The Cross.
February 25, 2009
Today, I hurt my hand. I was getting dressed, and I threw my hand out real quick and wacked it on the corner of my open drawer. It hurt. I looked at it, it wasn’t bleeding hardly at all but I definitely got a little gash smack dab in the middle of my hand. Within seconds of hitting it, I started feeling incredibly nauseous and lightheaded, I wandered out of my closet to sit on the side of the bathtub. My body felt extremely hot, then I started sweating like crazy and my arms and legs felt really cold, and my breaths were more labored. Everything felt kinda slow motion. I was certain I was about to either throw up everywhere or pass out, or both, so I called my roommate in to the bathroom.
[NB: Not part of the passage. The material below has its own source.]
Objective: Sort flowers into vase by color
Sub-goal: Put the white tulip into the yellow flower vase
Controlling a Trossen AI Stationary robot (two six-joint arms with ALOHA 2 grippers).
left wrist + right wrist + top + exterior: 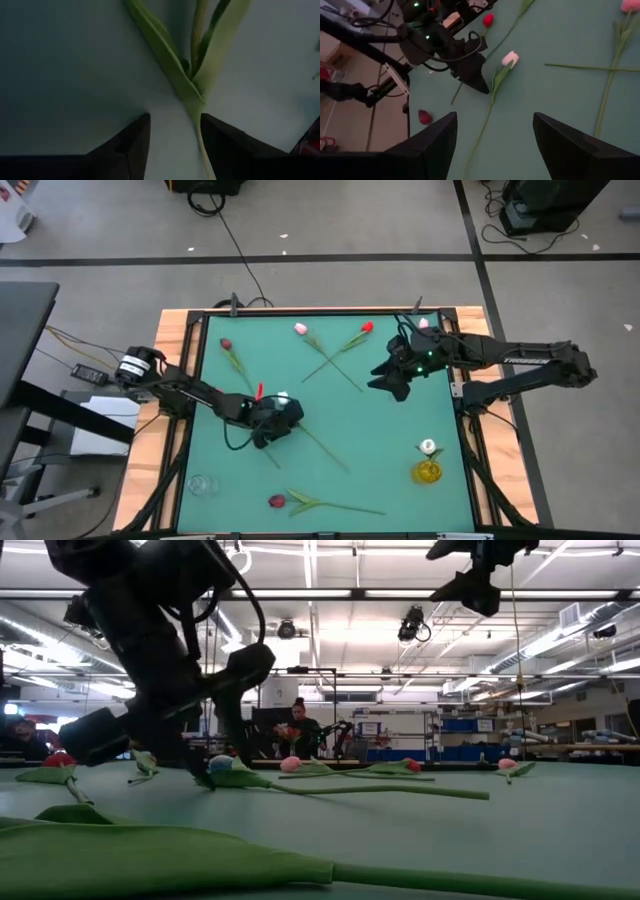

After a few minutes of sitting and drinking some water I started to feel normal again, so I got back up and got ready for the day. My hand still hurts a little bit, but it’s mainly just an inconvenient place to get injured. I was really weirded out by how my body responded, so I asked my nursing professor. She said that it sounded like my body went into fight-or-flight mode as soon as I hit the nerve in my palm. Fight-or-flight, how wonderful that our bodies can respond to danger, but my goodness was it a miserable feeling. I felt awful. Don’t worry, there is a purpose to me telling you this story, I’ll get back to it.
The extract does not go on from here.